When the pandemic began, Kreller’s company at the time began noticing issues with customers in Quebec closing their doors, while other areas began responding in various ways as well. Kreller’s company was considered an essential service and continued operating while others closed their doors and shut down their operations.

Suppliers stuck with Kreller’s company once they learned it had been deemed essential, he says. And while supply chain issues continued from China, there wasn’t much that could be done about that. The situation was challenging both professionally and personally, he notes.

Interests abroad
Kreller has long been interested in spending time working overseas, he says. Such an opportunity may end up presenting itself at his current company, which is a worldwide corporation.

“One thing I’ll say about my career is, I’ve never been afraid of those challenges of change,” he says. “But ideally, I’d like to get to a nice country in Europe where I can do some exploring on the weekends and satisfy my interest in history.”

Kreller is an avid reader, with most of his time spent reading military history. Ancient Greece and Rome, early North American and Medieval European history count among his specific interests. Studying history – looking at mistakes made in the past – can help to inform the decisions that we make in the present day, Kreller notes.

“Just about anything, really,” he says of his interest in the subject. “It really fascinates me.
I think there is a lot to be learned from history. I’m constantly reading, whether it’s about leadership or history. Sometimes, they’re one and the same, so this allows me to continue my education.”

Kreller also has an interest in gardening and the outdoors. Throughout the pandemic, he built extra vegetable gardens on his property.

It has been small actions like these that acted as stress relievers during an uncertain and trying period, he notes. Growing vegetables, as well as keeping a bee garden – designed with nectar and pollen producing plants – relieve some of that stress while also contributing to the wellness of the environment.

“I also sit on the board of directors of the Kitchener Rangers Hockey Club, that’s another interest,” he says of his role with the major junior hockey team.

For those who are either new to the supply chain field or looking to advance a career that’s already underway, Kreller stresses the importance of finding a mentor.
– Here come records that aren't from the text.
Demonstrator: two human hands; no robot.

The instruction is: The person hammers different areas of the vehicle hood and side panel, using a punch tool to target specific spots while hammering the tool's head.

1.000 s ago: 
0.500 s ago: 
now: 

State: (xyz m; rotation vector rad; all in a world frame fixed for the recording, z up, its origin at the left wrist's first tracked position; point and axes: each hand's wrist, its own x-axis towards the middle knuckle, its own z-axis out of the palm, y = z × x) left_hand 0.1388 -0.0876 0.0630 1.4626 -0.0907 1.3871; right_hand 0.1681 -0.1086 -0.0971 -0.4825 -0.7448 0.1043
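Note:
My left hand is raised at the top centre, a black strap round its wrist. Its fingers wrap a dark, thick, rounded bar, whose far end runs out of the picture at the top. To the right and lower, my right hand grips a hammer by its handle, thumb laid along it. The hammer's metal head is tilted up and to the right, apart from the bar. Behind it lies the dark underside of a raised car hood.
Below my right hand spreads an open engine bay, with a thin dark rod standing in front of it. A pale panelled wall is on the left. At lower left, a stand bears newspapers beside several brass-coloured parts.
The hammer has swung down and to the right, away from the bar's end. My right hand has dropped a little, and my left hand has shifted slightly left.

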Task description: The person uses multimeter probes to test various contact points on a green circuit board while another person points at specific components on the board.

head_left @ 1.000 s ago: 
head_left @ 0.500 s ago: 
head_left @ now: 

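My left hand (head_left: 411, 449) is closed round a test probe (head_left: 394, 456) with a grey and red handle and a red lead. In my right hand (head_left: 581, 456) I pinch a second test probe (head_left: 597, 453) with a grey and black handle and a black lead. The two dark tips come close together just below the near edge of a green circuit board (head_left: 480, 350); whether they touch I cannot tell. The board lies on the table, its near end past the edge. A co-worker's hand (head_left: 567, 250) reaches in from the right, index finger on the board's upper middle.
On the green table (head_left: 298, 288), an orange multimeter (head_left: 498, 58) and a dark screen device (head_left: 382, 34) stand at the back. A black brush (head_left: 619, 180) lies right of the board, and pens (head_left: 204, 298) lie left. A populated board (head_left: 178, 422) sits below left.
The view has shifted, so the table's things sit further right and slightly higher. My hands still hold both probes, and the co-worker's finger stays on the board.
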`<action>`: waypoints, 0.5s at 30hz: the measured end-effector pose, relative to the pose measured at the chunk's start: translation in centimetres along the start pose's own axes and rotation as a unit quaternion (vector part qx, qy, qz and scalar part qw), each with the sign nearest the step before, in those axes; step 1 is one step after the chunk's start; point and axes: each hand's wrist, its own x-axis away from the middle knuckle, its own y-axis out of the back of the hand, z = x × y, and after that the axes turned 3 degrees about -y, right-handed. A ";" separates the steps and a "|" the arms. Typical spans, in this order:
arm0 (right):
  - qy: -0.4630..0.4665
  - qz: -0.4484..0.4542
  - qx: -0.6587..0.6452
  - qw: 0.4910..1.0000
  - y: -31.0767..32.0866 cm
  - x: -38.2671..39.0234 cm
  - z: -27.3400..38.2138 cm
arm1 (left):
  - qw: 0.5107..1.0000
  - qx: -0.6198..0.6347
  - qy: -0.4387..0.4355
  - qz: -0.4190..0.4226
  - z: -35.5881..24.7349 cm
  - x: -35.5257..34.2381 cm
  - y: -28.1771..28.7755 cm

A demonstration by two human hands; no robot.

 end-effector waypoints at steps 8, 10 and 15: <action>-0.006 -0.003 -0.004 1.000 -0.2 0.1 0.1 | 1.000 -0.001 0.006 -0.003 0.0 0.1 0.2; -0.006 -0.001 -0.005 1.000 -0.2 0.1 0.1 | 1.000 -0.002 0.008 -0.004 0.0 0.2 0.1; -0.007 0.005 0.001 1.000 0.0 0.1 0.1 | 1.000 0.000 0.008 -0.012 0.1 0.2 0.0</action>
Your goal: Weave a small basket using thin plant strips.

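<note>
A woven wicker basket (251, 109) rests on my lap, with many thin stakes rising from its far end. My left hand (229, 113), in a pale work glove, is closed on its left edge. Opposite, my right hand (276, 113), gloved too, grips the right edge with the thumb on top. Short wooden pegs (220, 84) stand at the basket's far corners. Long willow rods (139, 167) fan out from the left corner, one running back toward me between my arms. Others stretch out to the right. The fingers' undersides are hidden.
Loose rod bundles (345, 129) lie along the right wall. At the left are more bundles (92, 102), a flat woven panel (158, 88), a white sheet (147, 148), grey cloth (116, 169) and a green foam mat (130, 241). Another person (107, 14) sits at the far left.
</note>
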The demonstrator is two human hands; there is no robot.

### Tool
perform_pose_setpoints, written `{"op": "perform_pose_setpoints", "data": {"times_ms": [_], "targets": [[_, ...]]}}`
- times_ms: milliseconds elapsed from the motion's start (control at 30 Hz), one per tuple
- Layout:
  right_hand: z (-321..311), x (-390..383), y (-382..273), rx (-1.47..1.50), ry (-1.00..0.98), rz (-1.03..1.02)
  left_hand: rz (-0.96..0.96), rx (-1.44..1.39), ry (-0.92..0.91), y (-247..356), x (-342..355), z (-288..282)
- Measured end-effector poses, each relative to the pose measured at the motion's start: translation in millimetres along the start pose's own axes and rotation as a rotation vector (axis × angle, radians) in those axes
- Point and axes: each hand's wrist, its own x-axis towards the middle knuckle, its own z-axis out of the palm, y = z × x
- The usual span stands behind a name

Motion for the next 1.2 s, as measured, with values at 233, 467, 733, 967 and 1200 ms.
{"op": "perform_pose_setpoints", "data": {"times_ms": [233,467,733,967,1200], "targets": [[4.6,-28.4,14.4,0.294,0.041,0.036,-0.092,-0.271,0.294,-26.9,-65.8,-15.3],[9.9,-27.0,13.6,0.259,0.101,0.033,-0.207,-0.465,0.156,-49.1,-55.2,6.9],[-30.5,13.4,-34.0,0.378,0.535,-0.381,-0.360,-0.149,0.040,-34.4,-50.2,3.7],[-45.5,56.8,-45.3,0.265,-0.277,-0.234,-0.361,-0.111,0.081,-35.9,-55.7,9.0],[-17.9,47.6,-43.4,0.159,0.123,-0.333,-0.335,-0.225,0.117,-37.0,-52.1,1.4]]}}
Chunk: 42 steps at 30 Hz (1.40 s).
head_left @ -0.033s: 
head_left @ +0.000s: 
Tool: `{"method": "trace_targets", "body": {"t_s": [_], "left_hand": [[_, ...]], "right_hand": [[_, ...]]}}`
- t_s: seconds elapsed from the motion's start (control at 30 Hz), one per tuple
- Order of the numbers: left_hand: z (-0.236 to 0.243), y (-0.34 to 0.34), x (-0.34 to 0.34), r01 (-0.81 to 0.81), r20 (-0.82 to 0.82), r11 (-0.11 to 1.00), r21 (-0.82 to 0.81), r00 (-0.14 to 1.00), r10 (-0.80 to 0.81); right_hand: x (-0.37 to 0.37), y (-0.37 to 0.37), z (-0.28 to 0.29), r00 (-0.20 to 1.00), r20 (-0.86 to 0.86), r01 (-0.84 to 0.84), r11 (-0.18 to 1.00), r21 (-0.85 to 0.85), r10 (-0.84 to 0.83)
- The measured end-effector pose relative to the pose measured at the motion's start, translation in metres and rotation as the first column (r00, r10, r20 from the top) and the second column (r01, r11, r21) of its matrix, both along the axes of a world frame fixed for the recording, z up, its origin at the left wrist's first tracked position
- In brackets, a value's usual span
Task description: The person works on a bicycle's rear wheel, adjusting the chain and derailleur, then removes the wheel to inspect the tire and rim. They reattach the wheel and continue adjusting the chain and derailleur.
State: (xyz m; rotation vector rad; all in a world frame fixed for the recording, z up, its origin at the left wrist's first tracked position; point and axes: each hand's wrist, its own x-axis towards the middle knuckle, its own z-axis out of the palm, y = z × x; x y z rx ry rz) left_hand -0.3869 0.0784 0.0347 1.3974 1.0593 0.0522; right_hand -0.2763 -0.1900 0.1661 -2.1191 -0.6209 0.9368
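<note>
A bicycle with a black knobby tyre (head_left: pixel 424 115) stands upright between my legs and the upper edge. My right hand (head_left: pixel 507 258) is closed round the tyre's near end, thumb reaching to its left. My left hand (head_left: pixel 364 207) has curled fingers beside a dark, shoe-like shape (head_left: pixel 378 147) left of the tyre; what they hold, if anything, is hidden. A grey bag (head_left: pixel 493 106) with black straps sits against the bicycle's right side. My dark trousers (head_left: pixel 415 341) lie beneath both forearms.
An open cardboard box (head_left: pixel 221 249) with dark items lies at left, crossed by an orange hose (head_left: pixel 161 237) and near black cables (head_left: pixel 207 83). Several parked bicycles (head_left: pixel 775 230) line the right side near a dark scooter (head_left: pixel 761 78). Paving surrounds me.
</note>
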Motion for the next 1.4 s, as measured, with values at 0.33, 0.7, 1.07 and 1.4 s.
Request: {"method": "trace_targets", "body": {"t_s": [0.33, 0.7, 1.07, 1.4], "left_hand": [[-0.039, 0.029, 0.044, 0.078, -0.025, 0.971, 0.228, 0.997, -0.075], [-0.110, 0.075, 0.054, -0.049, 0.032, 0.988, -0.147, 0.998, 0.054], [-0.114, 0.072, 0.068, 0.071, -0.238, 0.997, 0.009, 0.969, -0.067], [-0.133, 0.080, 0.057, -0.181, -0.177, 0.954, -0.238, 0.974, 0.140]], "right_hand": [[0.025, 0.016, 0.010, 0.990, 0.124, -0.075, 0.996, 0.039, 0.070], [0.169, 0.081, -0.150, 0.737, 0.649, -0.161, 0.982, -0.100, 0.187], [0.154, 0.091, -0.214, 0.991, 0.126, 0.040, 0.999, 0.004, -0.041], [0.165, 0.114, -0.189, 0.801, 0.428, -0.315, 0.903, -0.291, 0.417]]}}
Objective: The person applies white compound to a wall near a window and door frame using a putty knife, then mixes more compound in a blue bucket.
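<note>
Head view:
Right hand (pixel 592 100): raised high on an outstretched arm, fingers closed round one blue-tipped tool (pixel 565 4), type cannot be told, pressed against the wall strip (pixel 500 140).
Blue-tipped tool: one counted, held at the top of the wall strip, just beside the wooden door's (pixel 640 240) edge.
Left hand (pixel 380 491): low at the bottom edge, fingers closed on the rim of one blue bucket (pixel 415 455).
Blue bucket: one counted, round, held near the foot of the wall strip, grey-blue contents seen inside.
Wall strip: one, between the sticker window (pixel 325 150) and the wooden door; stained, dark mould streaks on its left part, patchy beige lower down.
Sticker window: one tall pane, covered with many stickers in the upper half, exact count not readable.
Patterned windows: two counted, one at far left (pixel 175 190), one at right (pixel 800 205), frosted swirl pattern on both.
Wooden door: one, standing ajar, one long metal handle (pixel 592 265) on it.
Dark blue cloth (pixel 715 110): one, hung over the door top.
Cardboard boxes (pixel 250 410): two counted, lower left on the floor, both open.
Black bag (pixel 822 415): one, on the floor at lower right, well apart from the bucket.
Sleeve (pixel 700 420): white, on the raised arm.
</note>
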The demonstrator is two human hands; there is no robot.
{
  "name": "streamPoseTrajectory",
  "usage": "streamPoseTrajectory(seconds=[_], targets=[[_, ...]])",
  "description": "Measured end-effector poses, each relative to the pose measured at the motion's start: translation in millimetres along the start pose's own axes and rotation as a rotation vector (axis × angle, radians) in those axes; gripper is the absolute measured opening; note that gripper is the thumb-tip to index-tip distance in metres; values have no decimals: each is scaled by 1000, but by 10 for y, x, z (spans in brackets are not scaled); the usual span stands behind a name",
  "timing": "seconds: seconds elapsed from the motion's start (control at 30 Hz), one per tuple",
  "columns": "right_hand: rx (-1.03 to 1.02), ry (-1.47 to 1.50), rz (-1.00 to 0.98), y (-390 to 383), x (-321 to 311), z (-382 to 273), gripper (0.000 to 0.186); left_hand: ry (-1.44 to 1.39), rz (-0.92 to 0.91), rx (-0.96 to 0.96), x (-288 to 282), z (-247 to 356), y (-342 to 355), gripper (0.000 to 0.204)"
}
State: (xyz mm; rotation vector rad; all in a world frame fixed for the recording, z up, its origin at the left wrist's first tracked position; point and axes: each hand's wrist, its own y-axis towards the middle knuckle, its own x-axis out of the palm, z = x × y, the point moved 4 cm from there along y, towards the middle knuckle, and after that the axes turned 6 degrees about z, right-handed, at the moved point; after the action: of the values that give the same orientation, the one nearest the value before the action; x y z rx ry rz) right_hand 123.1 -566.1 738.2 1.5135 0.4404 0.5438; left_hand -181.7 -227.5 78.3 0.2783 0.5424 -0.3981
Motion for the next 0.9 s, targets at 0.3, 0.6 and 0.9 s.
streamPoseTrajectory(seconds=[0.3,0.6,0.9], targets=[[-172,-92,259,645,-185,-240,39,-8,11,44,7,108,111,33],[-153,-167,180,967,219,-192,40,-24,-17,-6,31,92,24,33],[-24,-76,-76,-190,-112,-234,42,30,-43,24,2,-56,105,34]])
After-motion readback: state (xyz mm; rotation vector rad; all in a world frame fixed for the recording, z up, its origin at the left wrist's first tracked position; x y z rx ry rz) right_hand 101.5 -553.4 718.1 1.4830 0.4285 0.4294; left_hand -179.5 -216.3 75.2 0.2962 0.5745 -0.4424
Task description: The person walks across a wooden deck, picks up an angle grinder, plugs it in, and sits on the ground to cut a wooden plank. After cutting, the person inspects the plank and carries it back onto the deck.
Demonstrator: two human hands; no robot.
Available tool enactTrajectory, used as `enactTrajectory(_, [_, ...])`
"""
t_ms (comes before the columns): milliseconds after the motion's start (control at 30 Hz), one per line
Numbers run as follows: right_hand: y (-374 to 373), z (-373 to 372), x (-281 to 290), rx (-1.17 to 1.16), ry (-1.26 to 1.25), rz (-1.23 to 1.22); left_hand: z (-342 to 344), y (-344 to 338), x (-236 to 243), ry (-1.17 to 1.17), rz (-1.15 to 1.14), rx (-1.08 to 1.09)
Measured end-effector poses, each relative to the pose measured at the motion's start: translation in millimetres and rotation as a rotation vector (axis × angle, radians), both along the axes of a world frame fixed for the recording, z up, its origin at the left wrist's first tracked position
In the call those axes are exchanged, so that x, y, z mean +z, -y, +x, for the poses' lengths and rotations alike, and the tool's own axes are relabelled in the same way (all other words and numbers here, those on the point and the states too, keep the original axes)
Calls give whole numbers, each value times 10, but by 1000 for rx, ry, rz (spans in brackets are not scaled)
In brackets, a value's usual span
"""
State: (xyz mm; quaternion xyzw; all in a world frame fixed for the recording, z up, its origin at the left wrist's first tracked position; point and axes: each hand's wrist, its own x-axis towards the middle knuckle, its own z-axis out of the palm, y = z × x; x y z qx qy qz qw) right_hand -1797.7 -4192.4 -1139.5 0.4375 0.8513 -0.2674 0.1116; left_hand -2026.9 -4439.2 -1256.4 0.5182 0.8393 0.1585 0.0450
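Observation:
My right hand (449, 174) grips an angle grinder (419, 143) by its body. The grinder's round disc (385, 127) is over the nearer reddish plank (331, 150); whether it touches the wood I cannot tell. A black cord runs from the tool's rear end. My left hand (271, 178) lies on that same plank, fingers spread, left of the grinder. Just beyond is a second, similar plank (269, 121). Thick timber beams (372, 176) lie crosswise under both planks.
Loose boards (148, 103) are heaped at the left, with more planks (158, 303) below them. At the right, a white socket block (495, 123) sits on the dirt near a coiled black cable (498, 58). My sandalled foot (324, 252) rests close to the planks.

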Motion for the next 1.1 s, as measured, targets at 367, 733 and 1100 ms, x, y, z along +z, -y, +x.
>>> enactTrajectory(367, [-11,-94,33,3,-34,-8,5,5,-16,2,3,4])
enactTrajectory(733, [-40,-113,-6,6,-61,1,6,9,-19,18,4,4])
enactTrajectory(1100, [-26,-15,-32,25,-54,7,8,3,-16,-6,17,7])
Such a coach can work with a supply professional to illustrate to them what the challenges are in the field, as well as providing the opportunity to work through some of the issues they face, Kreller says.

At this point in his career, Kreller finds himself in the position of wanting to offer such guidance to others in the field.

“I’m really looking to develop future leaders,” he says. “I’ve moved around a lot, and I think in most places I’ve left a company in very good shape. Succession planning is a big piece of that, so I’m always looking for the next leader to come up behind so that I can potentially move up or move on myself.”

Whenever possible, it’s important for supply professionals to seek out such arrangements, where they are able to learn from one of their peers, he notes.

“All boats rise, hopefully, working together as a team,” he says. “Continue your education. Learn as much as you can about what’s going on in various industries, because it can all be applied to other fields. Information is not so focused that you can’t learn from seeing other entities and what they do to improve themselves.”